» **Listed entries**
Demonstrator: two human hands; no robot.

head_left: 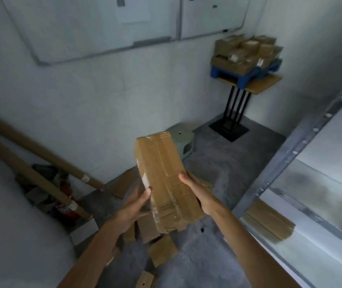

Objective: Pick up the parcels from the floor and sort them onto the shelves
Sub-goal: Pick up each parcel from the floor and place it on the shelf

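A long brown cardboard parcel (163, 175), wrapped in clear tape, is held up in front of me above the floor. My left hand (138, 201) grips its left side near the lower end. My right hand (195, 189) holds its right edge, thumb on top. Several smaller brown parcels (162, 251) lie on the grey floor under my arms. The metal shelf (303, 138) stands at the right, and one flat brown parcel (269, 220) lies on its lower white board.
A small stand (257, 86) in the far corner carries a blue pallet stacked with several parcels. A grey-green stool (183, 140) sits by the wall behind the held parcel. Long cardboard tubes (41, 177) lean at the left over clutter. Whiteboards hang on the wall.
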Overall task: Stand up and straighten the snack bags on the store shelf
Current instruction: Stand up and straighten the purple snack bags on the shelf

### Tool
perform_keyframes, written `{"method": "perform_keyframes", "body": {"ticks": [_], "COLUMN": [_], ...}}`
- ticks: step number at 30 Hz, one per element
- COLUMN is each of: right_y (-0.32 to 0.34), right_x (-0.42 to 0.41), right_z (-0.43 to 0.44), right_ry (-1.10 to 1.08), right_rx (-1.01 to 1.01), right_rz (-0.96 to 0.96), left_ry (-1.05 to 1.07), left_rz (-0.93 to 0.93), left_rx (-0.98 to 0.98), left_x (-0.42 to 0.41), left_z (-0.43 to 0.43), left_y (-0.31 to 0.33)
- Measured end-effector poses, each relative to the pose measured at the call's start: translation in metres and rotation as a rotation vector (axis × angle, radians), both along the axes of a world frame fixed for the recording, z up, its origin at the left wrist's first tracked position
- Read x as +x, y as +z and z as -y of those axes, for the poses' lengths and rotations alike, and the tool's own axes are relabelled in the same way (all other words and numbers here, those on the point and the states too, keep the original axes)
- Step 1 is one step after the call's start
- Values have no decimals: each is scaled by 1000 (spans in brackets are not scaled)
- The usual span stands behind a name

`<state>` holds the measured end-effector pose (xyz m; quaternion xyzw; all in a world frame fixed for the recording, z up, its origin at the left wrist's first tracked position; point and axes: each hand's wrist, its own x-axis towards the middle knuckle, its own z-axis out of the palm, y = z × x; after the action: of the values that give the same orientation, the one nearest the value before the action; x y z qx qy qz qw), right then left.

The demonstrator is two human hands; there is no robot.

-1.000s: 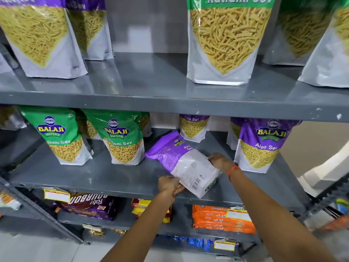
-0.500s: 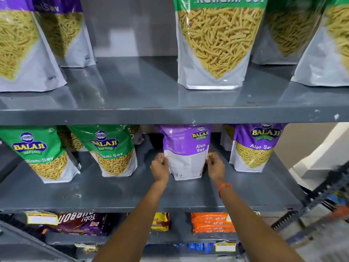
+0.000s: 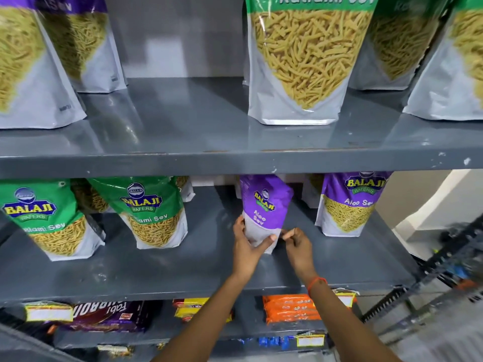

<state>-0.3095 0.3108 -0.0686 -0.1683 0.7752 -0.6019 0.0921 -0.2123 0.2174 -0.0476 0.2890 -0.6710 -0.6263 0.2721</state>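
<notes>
A purple Aloo Sev bag (image 3: 264, 205) stands upright on the middle grey shelf (image 3: 183, 273), turned partly sideways so its narrow side faces me. My left hand (image 3: 247, 246) wraps around its lower white part, thumb across the front. My right hand (image 3: 298, 246) sits just right of the bag's base with fingers curled and fingertips pinched near the bag; whether it touches the bag is unclear. Another purple Aloo Sev bag (image 3: 350, 202) stands to the right. Two green Ratlami Sev bags (image 3: 154, 212) (image 3: 49, 220) lean on the left.
The upper shelf (image 3: 198, 152) carries large Ratlami Sev bags (image 3: 303, 61) and purple-topped bags (image 3: 34, 69). Below, biscuit packs (image 3: 109, 316) and orange packets (image 3: 290, 308) lie on the bottom shelf. A black rack (image 3: 431, 278) juts in at the right.
The purple bag went from lying flat on the shelf to standing, then turned sideways. My left hand now grips its lower part; my right hand has come off its side.
</notes>
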Motion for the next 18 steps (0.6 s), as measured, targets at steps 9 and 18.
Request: {"method": "perform_keyframes", "body": {"ticks": [9, 18], "right_y": [4, 41], "right_x": [13, -17], "right_z": [3, 23], "right_ry": [118, 296], "right_rx": [1, 69], "right_rz": [73, 301], "left_ry": [-31, -196], "left_rz": [179, 45], "left_rx": [-243, 13], "left_x": [-11, -3], "left_z": [39, 73], "left_y": [16, 13]}}
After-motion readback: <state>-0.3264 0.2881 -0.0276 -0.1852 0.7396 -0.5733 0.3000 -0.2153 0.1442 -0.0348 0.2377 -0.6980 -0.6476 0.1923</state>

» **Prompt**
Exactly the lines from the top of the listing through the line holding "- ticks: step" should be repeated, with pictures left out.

» **Expected answer**
Demonstrator: two human hands; no robot.

head_left: 

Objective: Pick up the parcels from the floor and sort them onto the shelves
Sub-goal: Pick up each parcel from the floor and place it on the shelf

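A long brown cardboard parcel (163, 175), wrapped in clear tape, is held up in front of me above the floor. My left hand (138, 201) grips its left side near the lower end. My right hand (195, 189) holds its right edge, thumb on top. Several smaller brown parcels (162, 251) lie on the grey floor under my arms. The metal shelf (303, 138) stands at the right, and one flat brown parcel (269, 220) lies on its lower white board.
A small stand (257, 86) in the far corner carries a blue pallet stacked with several parcels. A grey-green stool (183, 140) sits by the wall behind the held parcel. Long cardboard tubes (41, 177) lean at the left over clutter. Whiteboards hang on the wall.
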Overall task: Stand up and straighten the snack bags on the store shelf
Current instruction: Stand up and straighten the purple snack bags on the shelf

### Tool
perform_keyframes, written `{"method": "perform_keyframes", "body": {"ticks": [_], "COLUMN": [_], ...}}`
- ticks: step number at 30 Hz, one per element

This is the complete output.